__Goal of the exercise__: Reproduce every line of the listing as written, apart from the pictures.

__Information supplied__:

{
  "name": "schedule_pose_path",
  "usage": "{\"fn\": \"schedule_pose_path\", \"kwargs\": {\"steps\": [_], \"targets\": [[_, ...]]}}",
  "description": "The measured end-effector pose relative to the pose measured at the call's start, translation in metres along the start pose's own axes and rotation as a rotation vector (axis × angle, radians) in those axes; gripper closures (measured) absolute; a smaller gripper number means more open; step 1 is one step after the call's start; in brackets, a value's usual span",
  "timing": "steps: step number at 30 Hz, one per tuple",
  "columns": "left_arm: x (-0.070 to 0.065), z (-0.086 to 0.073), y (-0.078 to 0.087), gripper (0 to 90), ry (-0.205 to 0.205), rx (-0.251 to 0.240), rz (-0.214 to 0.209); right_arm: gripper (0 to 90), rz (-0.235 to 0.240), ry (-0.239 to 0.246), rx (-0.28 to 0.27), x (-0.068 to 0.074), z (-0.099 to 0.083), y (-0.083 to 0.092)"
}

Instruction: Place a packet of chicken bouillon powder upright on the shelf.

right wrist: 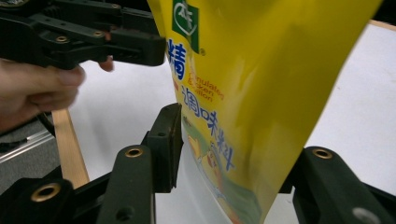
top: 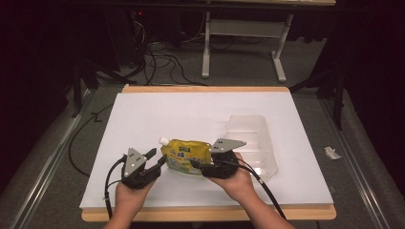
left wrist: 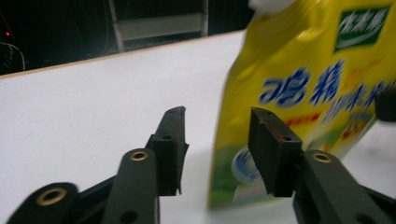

__Final answer__:
{
  "name": "schedule_pose_path",
  "usage": "{\"fn\": \"schedule_pose_path\", \"kwargs\": {\"steps\": [_], \"targets\": [[_, ...]]}}",
  "description": "The measured end-effector pose relative to the pose measured at the call's start, translation in metres along the start pose's own axes and rotation as a rotation vector (axis × angle, radians) in those axes; gripper closures (measured) absolute; a smaller gripper number means more open; step 1 is one step after the call's start; in brackets, a value's usual span",
  "timing": "steps: step number at 30 Hz, one per tuple",
  "columns": "left_arm: x (-0.070 to 0.065), z (-0.086 to 0.073), y (-0.078 to 0.087), gripper (0 to 90), ry (-0.205 to 0.205), rx (-0.251 to 0.240), rz (-0.214 to 0.209); right_arm: gripper (0 to 90), rz (-0.235 to 0.240), ry (-0.239 to 0.246), rx (-0.28 to 0.27), x (-0.068 to 0.074), z (-0.099 to 0.083), y (-0.083 to 0.092)"
}

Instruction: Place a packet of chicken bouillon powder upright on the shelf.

right wrist: 
top: 
left wrist: 

With the output given, the exercise is complete.